Now, I’m no expert by any means,
But from my few experiences, I’ve made a crude map,
Which I’ve drawn with a multitude of mistakes
masquerading as lines.
And I think I know the way:
Be patient, tender, honest, and open, always–
–Even if in so doing it leaves you exposed and vulnerable.
Don’t let minor frustrations lead you to lash out.
Always assume the best intentions in each other.
Believe that your partner is always on your side and act accordingly.
And If they falter, forgive freely and feel it.
And If you transgress, apologize immediately and mean it.
Choose not to see malice where misunderstanding is more likely.
Trust as a child would.
It’s scary, I know.
Always make an effort – sometimes just being there is enough.
Don’t get bogged down by expectations – we all need breaks.
Be aware of how you might help and do it.

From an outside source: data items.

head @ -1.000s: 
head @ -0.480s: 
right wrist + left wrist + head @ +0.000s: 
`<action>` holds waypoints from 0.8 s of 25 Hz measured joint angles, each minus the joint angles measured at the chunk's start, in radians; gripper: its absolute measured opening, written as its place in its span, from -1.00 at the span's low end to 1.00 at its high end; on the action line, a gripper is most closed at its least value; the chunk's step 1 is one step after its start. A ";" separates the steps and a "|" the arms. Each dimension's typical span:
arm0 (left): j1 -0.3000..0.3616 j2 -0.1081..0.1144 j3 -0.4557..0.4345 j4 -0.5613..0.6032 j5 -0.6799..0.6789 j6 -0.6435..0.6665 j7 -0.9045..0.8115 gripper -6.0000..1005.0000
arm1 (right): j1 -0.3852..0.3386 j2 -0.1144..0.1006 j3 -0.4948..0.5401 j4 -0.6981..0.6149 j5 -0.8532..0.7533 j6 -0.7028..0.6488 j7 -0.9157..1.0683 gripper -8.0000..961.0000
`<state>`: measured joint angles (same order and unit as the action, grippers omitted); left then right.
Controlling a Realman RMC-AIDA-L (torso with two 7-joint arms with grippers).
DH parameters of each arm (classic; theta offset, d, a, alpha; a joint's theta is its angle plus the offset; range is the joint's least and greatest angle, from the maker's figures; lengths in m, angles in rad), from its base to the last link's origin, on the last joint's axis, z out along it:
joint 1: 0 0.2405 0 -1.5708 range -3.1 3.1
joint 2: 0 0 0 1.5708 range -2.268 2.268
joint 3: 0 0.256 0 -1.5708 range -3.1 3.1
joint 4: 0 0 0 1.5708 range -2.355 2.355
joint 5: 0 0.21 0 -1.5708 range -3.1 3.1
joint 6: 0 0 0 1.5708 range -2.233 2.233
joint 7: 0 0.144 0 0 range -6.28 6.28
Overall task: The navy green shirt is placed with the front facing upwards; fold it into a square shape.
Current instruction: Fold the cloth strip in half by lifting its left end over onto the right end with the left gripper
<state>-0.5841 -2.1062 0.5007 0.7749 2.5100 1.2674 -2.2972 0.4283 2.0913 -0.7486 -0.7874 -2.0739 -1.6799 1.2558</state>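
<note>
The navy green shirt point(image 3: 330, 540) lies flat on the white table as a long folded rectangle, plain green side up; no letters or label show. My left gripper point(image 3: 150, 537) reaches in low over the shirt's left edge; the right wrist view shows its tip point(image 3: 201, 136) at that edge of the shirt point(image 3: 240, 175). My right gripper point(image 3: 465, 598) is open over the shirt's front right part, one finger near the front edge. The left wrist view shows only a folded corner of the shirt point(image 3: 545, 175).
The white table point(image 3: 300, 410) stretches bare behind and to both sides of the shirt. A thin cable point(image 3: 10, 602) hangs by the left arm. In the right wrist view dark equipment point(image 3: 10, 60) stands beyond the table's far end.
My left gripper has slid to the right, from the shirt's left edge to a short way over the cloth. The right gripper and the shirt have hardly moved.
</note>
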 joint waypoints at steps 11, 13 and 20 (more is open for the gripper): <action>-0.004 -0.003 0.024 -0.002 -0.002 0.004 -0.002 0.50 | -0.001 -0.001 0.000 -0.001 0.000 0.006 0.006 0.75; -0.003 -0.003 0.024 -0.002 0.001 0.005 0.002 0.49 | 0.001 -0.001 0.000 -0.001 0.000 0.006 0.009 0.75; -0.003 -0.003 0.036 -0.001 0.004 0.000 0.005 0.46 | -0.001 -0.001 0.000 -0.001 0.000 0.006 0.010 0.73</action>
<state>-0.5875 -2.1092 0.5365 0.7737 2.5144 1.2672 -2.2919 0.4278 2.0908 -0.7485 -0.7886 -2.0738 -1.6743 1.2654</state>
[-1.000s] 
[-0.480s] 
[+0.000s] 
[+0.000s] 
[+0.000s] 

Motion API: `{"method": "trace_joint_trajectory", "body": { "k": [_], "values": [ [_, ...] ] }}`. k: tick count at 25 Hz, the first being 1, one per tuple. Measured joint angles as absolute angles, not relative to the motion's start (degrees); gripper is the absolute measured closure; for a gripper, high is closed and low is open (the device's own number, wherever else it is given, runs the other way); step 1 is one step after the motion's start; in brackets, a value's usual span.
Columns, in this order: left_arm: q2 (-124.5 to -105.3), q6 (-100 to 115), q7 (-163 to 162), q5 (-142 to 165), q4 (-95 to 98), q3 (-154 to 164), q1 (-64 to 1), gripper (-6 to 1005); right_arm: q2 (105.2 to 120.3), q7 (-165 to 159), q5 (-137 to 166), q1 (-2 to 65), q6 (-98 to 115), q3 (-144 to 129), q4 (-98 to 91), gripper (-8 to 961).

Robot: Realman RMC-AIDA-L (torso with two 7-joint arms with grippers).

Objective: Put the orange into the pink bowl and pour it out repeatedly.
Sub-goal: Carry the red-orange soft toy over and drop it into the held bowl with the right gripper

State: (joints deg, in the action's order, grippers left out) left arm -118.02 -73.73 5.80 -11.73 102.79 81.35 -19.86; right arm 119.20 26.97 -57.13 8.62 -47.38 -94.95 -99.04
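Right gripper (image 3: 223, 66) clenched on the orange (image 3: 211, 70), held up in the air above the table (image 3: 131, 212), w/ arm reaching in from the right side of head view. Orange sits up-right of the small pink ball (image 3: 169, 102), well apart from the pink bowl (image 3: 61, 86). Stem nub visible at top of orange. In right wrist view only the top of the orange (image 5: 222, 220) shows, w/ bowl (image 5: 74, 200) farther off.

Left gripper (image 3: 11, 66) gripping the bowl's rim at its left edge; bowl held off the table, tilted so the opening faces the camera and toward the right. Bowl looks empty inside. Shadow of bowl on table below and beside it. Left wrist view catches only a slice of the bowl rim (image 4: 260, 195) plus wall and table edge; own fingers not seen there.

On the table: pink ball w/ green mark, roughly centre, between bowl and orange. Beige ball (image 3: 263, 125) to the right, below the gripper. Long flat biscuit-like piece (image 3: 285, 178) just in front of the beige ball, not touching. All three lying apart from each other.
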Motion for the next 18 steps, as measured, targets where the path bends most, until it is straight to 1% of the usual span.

And accept each other’s offers of aid more frequently than not.
Show love most often in small ways,
For partnerships almost always falter from cracks first.
Speak freely and fully with one another.
Listen. Listen. Listen.
Did you get that last one?
Allow yourself to be challenged.
Ask to be challenged.
But do not ask of your partner what you would not do yourself.
This list must end abruptly.
To conclude with any one item would be misleading
Because so doing might suggest supremacy.
For there is no one effort more important than another.
They all must be done together.
A lattice is only as strong as its weakest link.
Love is the reward and it is also the work.
And in both areas, there is nothing greater than love.